News By/Courtesy: Sneha Suresh | 29 Jul 2020 11:48am IST

HIGHLIGHTS

  • Students learn first hand what politics are
  • Various big league politicians started as Student Politicians
  • Found in India since the freedom struggle

A motto in the student movement that’s shaking and rippling through the many corners of India today is ‘Don’t Be Silent, Don’t Be Violent’. This slogan is good politics. Students are getting first-hand learning about good politics, that include debate, conversation, democracy, and tolerance), the politics of neutrality (turning a blind eye), and bad politics (use of brute or unnecessary force, sycophancy, hatred of others, exclusiveness). It’s up to them to make a choice.

Student politics isn’t a new concept that’s suddenly sprung up into existence but has had a niche during the Indian independence movement against the British. Establishments like Allahabad University, Aligarh Muslim University, Banaras Hindu University, and others became fortified by the freedom struggle. In 1942, when the Quit India movement was launched, so many university students, who took part in the movement and the struggle, were incarcerated and penalized.

This phenomenon deepened and is very much amplified in independent India. Countless political leaders have originated from their experiences in student politics, including jail terms. Student politics is part of ‘learning democracy’, being curious and questioning those in the establishment and speaking truth to power.

The politicization process of Indian students could not be stopped from the 1960s itself as many universities and colleges began to be radicalized. Many students linked themselves to movements across the right, left, and Centre.

However, some politics became increasingly based on the interests of political parties. For example, Emergency was imposed in India between 1975 to 1977, with curbs on civil and political rights, on freedom of expression, and mass jail sentences. This led to a sharp reaction. In Delhi University, the student union leader, the late Arun Jaitley[ii], was jailed. This catapulted him into deeper national politics. In Jawaharlal Nehru University (JNU), three student leaders were arrested during the Emergency, and many were incarcerated and suspended. They had all responded to politics.
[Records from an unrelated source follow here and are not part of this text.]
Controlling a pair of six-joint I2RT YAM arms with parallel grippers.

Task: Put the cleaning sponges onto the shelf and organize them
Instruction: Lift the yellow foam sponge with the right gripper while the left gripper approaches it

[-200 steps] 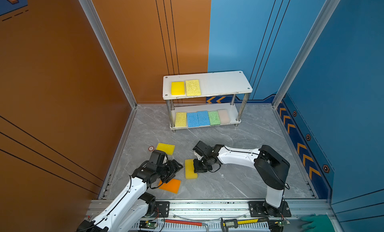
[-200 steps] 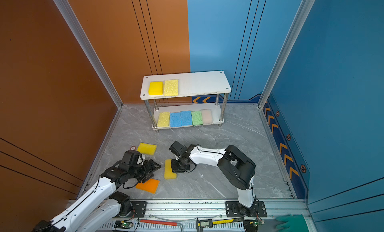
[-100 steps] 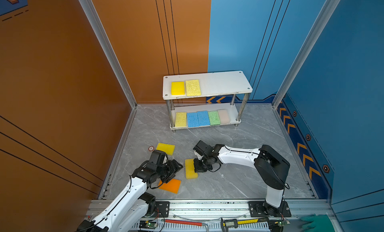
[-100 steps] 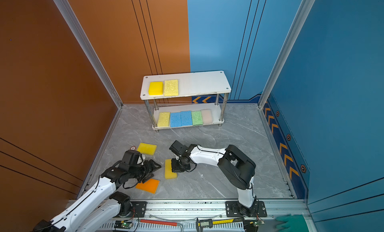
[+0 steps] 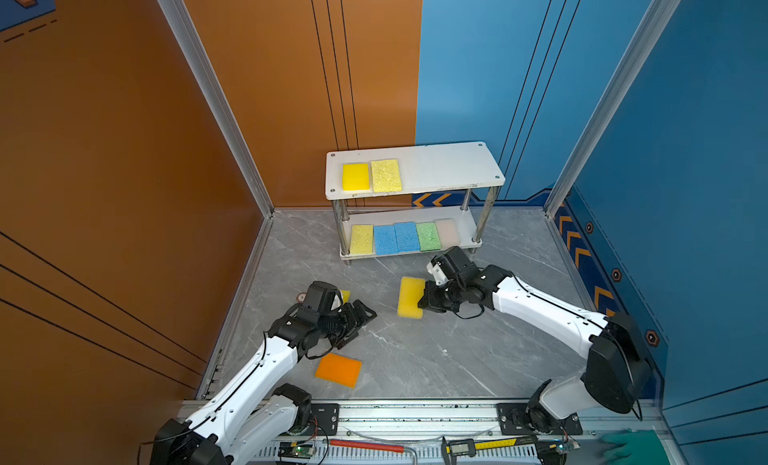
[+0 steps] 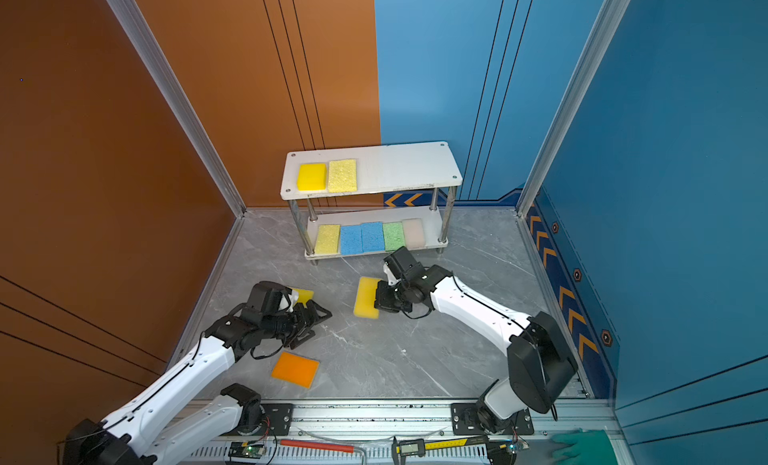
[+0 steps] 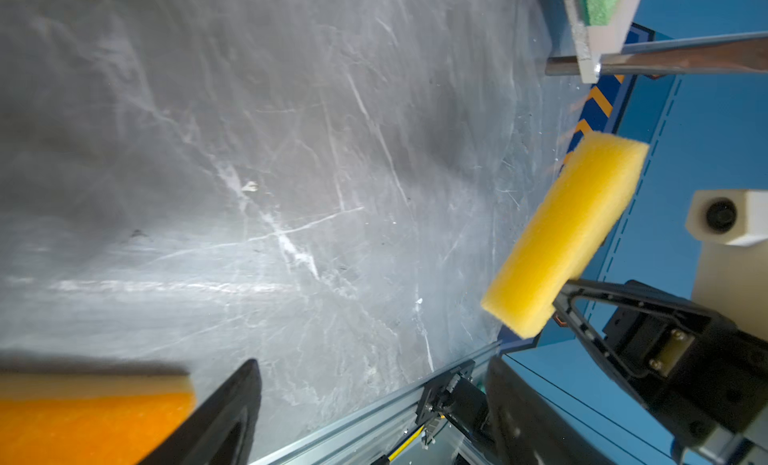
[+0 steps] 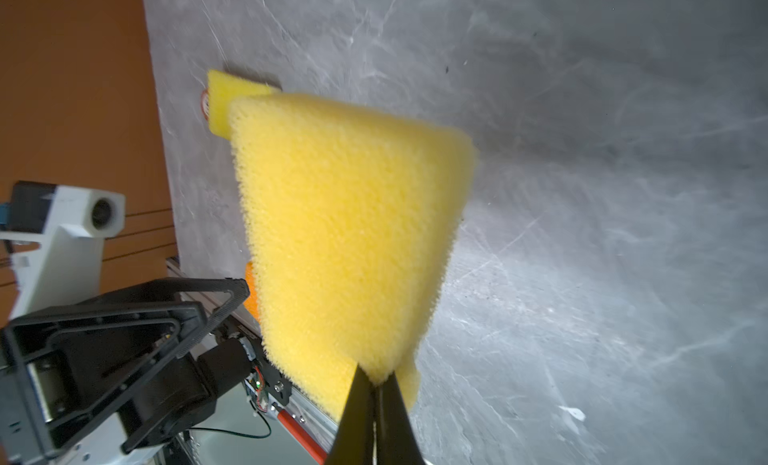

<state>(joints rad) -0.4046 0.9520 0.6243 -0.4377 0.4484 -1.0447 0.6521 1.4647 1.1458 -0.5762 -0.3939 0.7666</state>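
Observation:
My right gripper (image 5: 424,298) (image 6: 377,300) (image 8: 376,384) is shut on the short edge of a yellow sponge (image 5: 410,297) (image 6: 366,297) (image 8: 349,234) (image 7: 565,234), held off the floor before the shelf (image 5: 449,167) (image 6: 407,167). My left gripper (image 5: 361,317) (image 6: 316,319) (image 7: 374,400) stands open and empty just above the orange sponge (image 5: 338,369) (image 6: 295,368) (image 7: 83,425). Another yellow sponge (image 5: 345,295) (image 6: 304,294) (image 8: 232,101) lies half hidden behind the left wrist. The shelf's top board carries two yellow sponges. Its lower board has yellow, two blue, green and beige ones.
A small round disc (image 5: 302,296) lies on the floor by the left wall. The front rail holds a red-handled tool (image 5: 365,446) and a caliper (image 5: 478,445). A green glove (image 5: 631,446) shows at the front right corner. Walls enclose three sides.
The right gripper has lifted the yellow sponge off the floor and carried it toward the shelf. The left gripper's jaws have spread wider and shifted slightly away from the orange sponge.

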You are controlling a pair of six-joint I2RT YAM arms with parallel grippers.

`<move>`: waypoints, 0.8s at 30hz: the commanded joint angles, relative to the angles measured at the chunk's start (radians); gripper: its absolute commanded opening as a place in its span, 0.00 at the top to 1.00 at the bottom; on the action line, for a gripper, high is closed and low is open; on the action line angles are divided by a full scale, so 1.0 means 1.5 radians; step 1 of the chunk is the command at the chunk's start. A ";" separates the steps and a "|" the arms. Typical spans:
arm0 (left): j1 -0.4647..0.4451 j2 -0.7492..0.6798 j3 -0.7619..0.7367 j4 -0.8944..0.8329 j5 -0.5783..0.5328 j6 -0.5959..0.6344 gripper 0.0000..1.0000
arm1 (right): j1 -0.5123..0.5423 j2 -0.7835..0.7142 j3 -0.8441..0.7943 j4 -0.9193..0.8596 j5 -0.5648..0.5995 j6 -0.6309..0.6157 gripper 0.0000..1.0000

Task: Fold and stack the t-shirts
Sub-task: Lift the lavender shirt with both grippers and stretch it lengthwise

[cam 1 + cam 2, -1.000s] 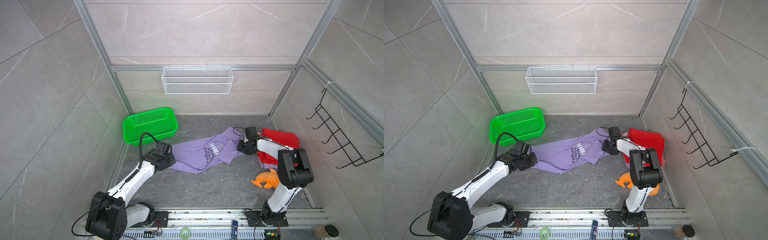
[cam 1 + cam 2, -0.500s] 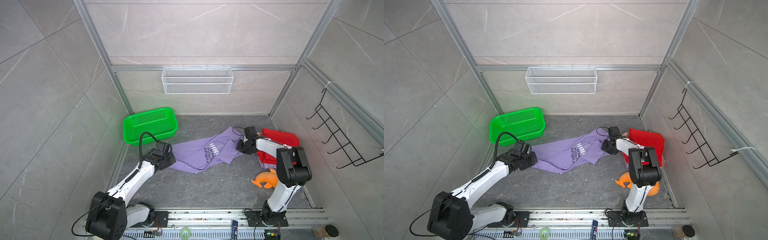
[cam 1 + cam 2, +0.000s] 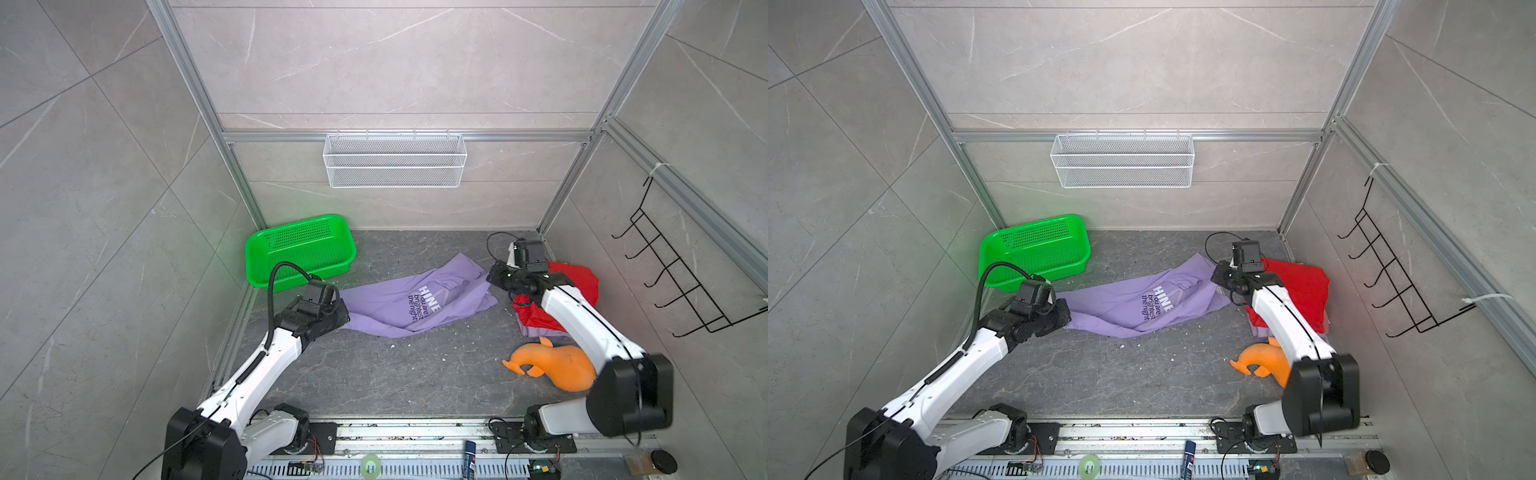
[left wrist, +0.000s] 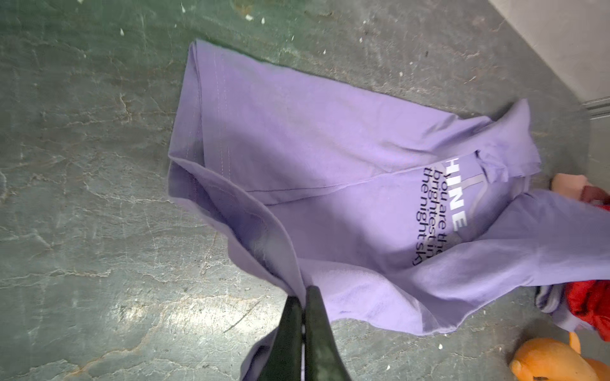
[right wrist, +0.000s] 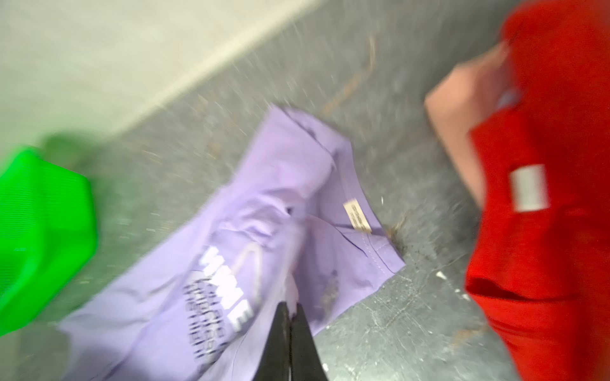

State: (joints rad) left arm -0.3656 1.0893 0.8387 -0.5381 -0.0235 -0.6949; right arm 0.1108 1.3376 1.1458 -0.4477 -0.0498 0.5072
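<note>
My left gripper (image 4: 303, 298) pinches the lavender t-shirt (image 3: 386, 301) at its left end, my right gripper (image 5: 290, 308) its right end, beside the red t-shirt (image 3: 584, 277).

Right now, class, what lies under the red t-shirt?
A pink cloth and a lavender cloth peek out from beneath the red t-shirt. Most of each is covered, so whether they are folded, or whether anything else lies there, cannot be seen.

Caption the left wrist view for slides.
Left gripper pinches the lavender t-shirt by its edge above the grey floor.
</note>
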 commanded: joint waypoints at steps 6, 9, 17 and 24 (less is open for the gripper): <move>0.002 -0.156 0.124 -0.145 0.029 0.067 1.00 | -0.001 -0.304 0.173 -0.154 0.072 -0.066 1.00; 0.001 -0.202 0.191 -0.200 0.046 0.090 1.00 | -0.001 -0.360 0.254 -0.190 0.077 -0.094 1.00; 0.001 -0.229 0.312 -0.166 0.102 0.117 1.00 | -0.001 -0.323 0.396 -0.174 0.024 -0.131 1.00; 0.002 -0.123 0.283 -0.035 0.116 0.103 1.00 | -0.002 -0.203 0.374 -0.051 0.003 -0.112 1.00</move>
State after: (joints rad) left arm -0.3656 0.8204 1.2774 -0.7040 0.1257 -0.5583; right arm 0.1108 0.9501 1.7252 -0.6239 -0.0231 0.3397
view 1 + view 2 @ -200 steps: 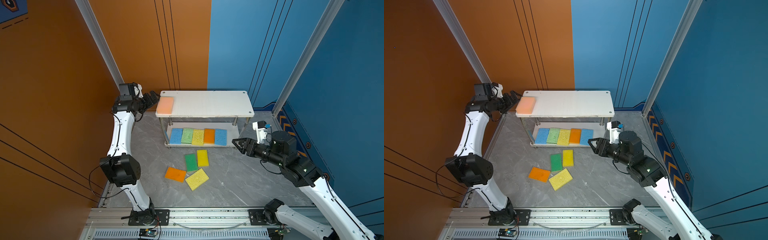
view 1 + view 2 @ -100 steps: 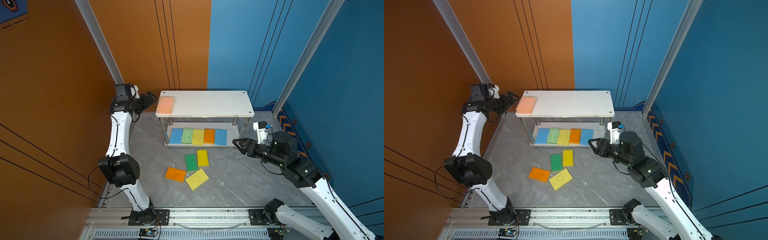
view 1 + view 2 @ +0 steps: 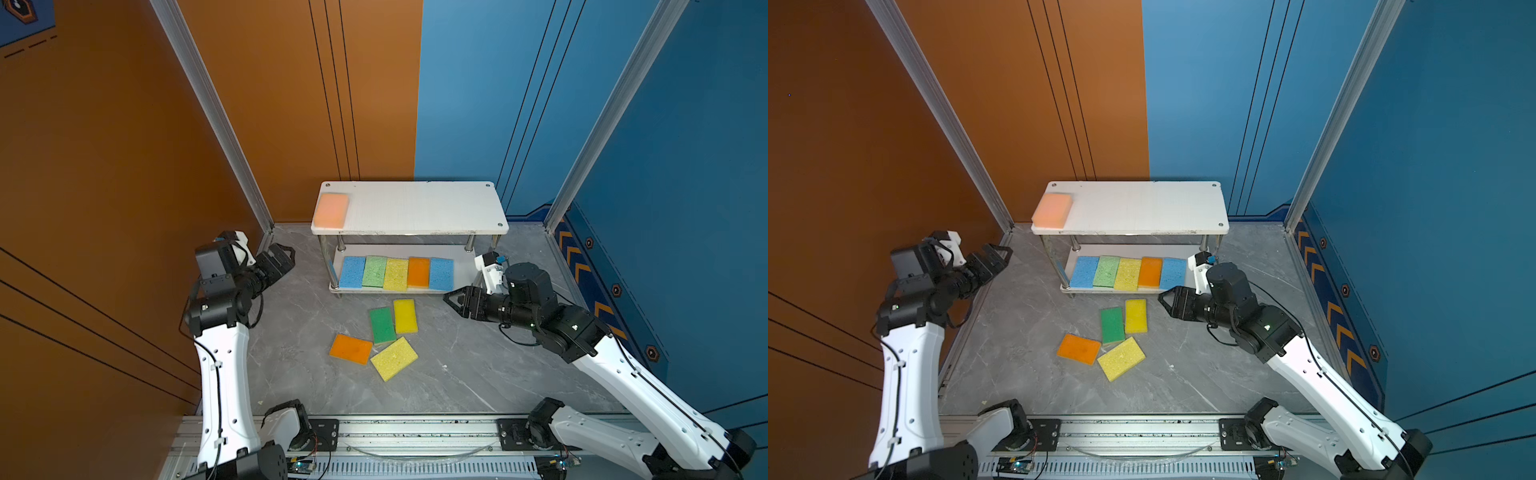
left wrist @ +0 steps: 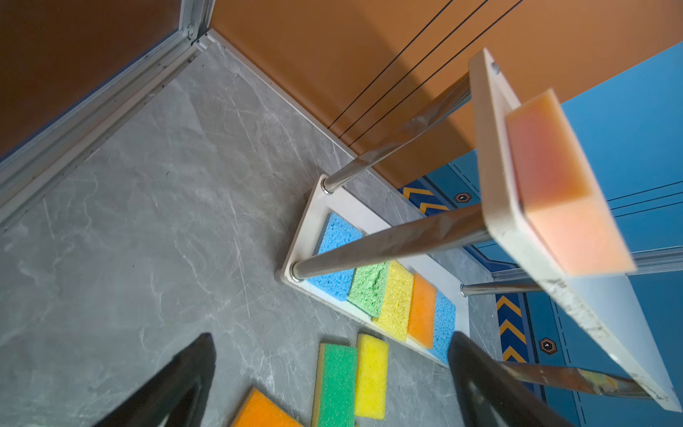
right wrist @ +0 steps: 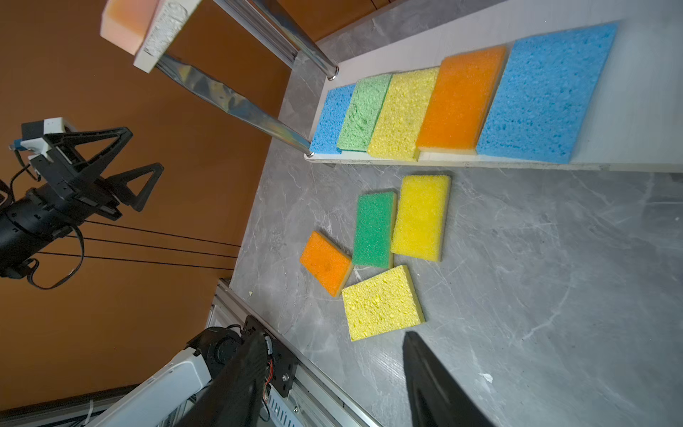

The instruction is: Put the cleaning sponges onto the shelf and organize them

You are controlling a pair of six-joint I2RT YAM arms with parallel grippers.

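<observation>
1. Setting: a grey marbled desk [image 3: 478,365] is enclosed by orange and blue walls, and the shelf [image 3: 415,208] stands at its far side.
2. Left jaws: these are spread wide with nothing between them. They are held above the desk by the orange wall, well apart from every sponge.
3. Right jaws: these are parted and empty. They are pointed toward the loose sponges from the shelf's right end, near its lower board.
4. Loose stock, four pieces on the desk: a dark green sponge [image 3: 382,325] and a yellow sponge [image 3: 405,316] lie side by side, touching. An orange sponge [image 3: 351,349] and a porous yellow sponge [image 3: 393,358] lie against the green one's near end. Risk: with so little gap, a neighbour is likely to be dragged or lifted when one piece is pinched.
5. Lower board: a tight row of five sponges is carried here, a blue sponge [image 3: 352,272] at each end. Risk: the row may be shoved askew if another piece is forced in, and a metal post may be struck by the nearby right arm.
6. Top board: one peach-pink sponge [image 3: 331,210] lies at the left end, at the very edge. Risk: it could be knocked off by the left arm when it is brought in beside it.
</observation>
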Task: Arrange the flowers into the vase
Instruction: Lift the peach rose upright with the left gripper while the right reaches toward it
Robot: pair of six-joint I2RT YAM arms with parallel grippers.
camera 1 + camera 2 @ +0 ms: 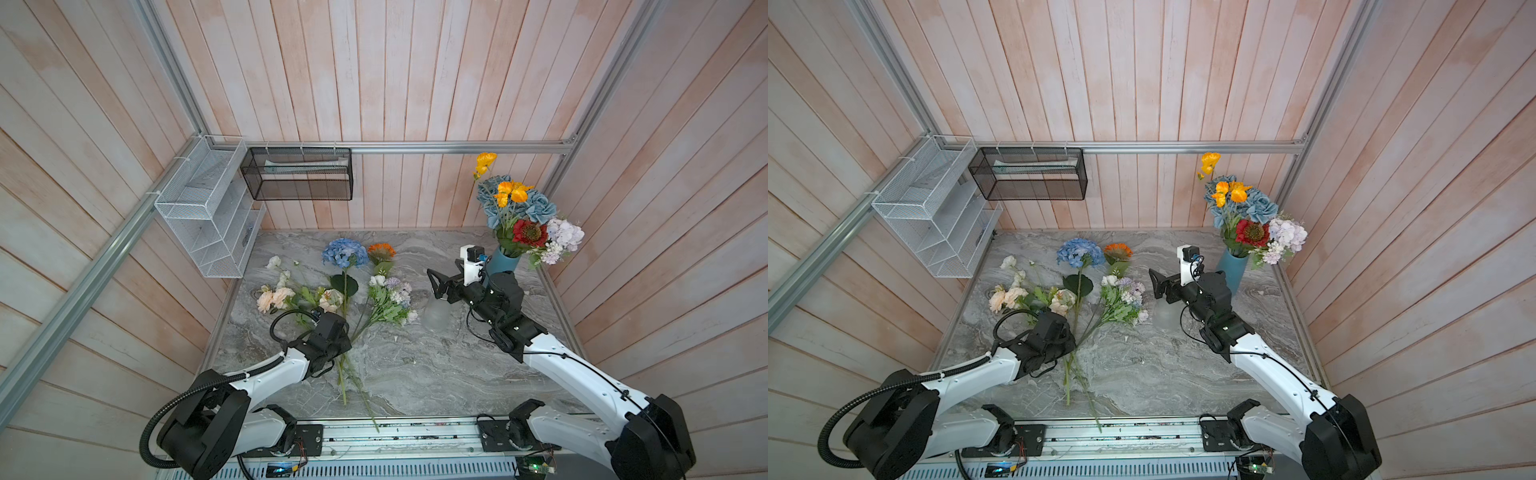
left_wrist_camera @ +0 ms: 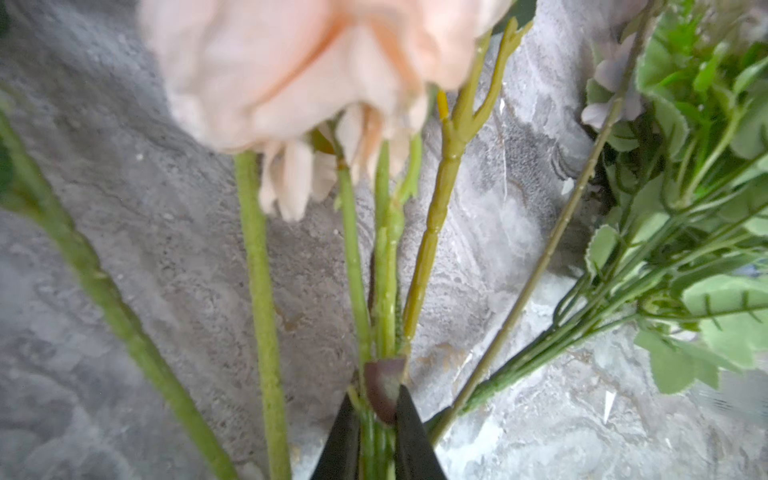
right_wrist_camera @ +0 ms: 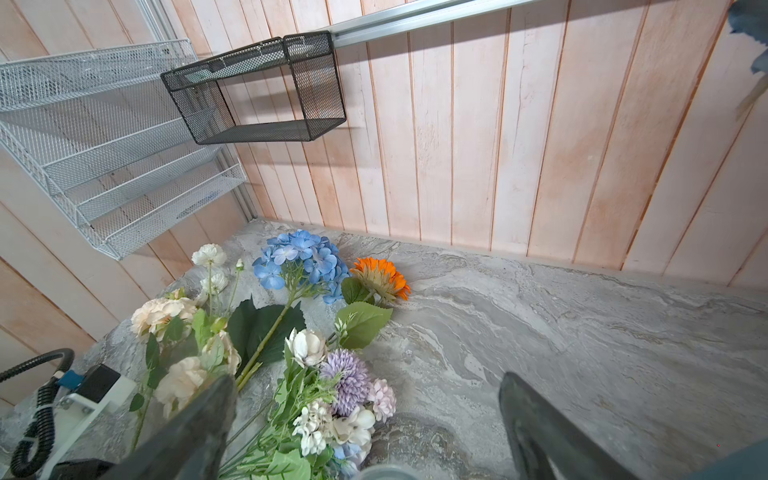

Political parties often do not always realize or recognize the need for preparation, education, and evolving an organic relationship with student movements. Senior students are without a doubt conscious that major political leaders are themselves a creation of the university system in many parts of the world. With increased and new communication amenities, improved books, and journals that deal with challenges facing the student community, the Indian landscape has been radically transformed and student politics will become increasingly consummate and prevalent, as well as more complex. This should be seen as a learning process—indispensable for any democratic culture.

Students attend colleges and universities at an age curious to learn and frankly finding their passion, where their minds open up to new ideas, philosophies, sentiments, opinions, and deliberations from local to national and global. They learn to respond to politics and policies, as this mold lives around them. These policies impact everyday life—from rights or gender to the environment, and further, it goes. They have to learn to take a stand.

This article does not intend to hurt the sentiments of any individual, community, sect, or religion etcetera. This article is based purely on the author’s personal opinion and views in the exercise of the Fundamental Rights guaranteed under Article 19(1)(A) and other related laws being enforced in India for the time being.